Aim of the task: Write out every line below that includes the word "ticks".

Provided material:
BEGIN
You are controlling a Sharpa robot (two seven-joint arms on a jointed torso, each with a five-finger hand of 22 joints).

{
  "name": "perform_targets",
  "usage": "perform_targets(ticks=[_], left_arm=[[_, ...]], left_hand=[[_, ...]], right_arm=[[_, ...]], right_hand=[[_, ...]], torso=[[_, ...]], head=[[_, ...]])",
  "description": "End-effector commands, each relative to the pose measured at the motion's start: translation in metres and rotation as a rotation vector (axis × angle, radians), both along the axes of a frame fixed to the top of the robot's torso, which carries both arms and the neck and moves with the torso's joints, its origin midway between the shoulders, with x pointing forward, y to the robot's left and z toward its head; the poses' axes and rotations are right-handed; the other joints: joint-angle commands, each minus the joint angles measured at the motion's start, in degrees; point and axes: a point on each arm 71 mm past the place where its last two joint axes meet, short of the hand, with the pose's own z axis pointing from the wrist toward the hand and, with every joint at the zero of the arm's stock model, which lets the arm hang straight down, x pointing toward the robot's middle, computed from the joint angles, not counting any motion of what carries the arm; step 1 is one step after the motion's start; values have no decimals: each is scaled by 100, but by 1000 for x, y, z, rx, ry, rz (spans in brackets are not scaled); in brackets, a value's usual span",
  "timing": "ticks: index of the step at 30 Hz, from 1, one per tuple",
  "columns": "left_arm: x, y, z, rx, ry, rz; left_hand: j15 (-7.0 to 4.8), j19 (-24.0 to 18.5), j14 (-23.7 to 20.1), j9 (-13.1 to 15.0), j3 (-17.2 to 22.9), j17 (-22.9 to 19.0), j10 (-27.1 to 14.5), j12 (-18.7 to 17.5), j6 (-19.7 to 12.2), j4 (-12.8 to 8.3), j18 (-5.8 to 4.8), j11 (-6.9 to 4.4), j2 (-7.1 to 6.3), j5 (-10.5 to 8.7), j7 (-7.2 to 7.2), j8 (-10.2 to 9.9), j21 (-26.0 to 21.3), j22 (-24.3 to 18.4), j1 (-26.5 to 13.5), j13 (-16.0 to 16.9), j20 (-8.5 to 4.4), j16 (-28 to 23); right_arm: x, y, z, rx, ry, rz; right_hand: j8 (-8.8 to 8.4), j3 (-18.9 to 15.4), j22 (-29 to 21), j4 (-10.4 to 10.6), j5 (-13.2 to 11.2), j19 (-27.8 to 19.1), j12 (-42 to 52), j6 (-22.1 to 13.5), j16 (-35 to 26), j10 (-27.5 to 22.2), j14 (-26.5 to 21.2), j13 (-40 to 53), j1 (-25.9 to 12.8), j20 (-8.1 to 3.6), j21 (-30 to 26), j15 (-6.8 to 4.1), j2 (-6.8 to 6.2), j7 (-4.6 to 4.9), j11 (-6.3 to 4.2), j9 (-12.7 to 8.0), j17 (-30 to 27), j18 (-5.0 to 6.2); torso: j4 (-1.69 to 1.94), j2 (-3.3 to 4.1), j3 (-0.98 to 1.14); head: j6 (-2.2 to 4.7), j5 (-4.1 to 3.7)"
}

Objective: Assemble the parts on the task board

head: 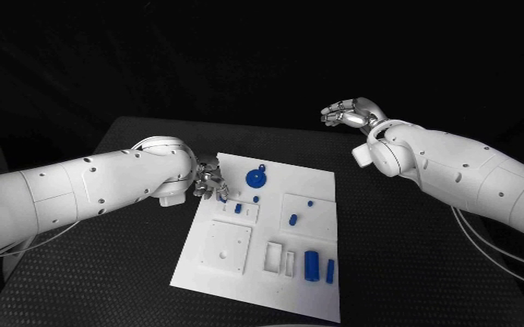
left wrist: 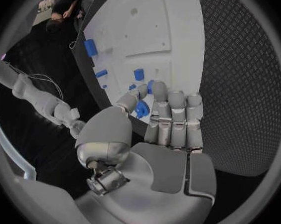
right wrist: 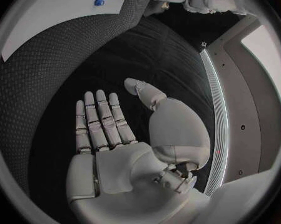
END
Answer box:
  "usage": "perform_targets(ticks=[_], left_arm=[[_, ...]], left_hand=[[_, ...]], right_arm=[[_, ...]], right_hand=[[_, ...]], torso=[[_, ...]], head=[[_, ...]])",
  "timing": "ticks: index of the step at 30 Hz, from 1, one per tuple",

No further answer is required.